··· RECORDS SUPPLIED

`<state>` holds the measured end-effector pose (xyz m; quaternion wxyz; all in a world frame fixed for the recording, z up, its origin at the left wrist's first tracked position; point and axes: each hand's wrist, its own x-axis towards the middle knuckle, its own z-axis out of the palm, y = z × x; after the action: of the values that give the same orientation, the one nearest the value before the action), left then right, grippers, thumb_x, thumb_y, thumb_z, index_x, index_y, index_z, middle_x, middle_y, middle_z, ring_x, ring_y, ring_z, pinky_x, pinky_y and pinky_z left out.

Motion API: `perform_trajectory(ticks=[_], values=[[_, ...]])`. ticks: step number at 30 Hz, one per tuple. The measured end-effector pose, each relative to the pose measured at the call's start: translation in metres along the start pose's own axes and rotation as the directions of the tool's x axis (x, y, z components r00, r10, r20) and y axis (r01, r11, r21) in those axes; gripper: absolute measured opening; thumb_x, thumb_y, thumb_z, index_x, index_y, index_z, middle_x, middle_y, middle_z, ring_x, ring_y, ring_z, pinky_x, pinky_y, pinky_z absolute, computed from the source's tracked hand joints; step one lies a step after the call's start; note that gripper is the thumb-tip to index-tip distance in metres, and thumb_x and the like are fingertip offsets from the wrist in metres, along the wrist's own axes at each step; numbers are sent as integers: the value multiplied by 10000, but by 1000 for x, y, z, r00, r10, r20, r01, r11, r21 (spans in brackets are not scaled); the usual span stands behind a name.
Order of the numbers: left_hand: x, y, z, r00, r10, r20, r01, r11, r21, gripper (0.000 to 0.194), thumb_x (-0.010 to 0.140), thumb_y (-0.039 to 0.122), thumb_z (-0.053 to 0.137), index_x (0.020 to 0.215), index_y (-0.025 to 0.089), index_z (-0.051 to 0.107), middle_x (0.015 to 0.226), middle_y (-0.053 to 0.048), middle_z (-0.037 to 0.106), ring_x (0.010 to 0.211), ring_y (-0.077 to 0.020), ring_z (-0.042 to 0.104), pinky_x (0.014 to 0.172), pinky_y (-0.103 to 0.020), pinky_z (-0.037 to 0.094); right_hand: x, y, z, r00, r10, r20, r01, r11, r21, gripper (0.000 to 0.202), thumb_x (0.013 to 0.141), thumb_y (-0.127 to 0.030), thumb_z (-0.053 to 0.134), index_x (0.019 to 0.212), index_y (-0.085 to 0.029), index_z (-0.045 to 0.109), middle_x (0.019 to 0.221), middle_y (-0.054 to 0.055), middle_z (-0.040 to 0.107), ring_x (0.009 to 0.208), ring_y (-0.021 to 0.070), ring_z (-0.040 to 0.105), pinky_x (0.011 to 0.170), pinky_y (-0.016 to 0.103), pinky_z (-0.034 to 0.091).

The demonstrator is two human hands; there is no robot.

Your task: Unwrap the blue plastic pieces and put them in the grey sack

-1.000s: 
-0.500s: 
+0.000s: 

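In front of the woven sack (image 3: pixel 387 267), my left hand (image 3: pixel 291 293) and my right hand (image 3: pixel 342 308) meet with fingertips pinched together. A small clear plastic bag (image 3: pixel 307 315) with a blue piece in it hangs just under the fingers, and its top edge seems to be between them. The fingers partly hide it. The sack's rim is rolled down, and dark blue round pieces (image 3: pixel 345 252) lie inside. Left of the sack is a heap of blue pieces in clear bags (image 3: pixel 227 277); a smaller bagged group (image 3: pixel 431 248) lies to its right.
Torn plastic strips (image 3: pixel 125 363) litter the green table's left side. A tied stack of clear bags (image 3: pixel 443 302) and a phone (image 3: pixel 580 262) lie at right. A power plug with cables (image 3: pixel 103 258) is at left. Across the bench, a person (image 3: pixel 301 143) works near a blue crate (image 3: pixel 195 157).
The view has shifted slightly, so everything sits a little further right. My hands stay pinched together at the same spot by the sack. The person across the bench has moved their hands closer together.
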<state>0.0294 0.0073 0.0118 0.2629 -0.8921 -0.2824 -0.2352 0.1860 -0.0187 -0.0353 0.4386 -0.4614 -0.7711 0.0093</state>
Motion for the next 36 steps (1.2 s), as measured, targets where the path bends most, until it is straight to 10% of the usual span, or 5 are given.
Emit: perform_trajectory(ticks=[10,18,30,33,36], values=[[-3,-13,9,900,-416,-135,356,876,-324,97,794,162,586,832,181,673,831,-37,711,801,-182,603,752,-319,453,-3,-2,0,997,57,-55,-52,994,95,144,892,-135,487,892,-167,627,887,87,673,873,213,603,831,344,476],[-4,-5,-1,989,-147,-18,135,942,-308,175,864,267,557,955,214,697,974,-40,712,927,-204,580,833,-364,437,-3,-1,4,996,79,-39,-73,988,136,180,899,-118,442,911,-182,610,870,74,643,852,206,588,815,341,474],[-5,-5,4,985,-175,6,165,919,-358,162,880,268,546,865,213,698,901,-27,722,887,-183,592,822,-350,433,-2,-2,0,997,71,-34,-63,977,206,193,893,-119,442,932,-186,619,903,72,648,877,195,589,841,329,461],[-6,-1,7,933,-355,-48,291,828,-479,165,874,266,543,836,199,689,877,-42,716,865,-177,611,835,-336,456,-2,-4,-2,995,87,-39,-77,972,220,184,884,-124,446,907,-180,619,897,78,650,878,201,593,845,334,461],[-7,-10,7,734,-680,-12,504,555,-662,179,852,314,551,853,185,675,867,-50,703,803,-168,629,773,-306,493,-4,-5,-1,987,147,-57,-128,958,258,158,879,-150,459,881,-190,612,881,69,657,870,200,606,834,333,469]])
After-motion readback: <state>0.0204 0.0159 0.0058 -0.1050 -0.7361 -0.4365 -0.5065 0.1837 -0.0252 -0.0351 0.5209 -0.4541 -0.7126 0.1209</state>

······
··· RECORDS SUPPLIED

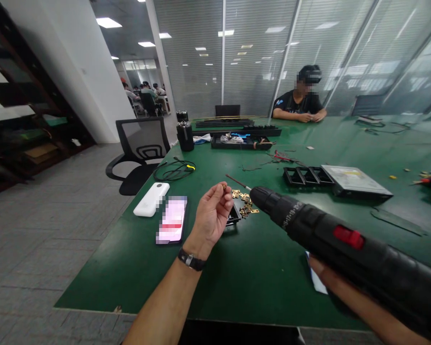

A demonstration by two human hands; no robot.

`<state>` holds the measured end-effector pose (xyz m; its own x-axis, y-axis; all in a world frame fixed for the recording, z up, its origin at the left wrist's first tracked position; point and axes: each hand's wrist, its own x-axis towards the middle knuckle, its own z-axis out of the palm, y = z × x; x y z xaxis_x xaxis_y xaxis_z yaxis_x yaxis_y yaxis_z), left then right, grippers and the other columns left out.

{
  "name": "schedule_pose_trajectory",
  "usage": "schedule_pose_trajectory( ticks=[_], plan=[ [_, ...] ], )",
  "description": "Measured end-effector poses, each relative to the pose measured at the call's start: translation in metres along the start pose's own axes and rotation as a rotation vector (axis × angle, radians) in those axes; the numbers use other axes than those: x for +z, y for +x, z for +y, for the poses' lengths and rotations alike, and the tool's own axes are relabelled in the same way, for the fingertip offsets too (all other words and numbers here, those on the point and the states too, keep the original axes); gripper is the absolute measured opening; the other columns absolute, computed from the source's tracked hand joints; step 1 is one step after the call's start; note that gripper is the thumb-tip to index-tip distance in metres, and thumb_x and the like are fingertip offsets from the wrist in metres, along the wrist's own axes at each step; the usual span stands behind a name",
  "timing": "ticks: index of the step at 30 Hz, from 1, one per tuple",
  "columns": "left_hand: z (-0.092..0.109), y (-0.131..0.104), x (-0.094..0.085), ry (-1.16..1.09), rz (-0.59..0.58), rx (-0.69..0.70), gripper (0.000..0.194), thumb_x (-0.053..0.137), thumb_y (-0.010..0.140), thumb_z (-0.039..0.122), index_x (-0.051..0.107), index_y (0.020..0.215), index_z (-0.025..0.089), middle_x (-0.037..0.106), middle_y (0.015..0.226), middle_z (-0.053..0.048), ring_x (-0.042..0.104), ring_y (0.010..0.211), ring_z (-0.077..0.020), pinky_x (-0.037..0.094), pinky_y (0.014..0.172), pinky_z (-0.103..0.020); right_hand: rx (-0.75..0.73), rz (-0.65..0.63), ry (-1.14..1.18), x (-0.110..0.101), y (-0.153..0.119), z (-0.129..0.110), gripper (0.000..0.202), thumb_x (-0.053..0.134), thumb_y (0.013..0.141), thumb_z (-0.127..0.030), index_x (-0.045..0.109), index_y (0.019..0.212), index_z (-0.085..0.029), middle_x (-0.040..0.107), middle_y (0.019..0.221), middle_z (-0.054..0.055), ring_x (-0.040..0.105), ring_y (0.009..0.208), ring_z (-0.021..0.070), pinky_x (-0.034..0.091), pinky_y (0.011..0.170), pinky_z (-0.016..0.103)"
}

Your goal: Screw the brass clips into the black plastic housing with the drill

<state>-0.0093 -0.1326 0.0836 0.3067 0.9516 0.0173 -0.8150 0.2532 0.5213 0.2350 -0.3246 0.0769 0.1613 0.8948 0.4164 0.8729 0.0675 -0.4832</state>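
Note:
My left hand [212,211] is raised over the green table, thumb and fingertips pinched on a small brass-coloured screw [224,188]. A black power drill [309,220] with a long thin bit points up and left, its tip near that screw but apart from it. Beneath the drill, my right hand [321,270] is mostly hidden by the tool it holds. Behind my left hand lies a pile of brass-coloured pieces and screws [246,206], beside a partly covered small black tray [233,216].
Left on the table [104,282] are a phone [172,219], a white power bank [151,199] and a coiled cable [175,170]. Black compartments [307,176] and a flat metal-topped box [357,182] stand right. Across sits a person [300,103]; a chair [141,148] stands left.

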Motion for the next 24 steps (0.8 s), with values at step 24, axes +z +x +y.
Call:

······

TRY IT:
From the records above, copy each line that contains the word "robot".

WRITTEN SOLUTION:
The demonstrator is two human hands; there is no robot.
A demonstration by two human hands; no robot.

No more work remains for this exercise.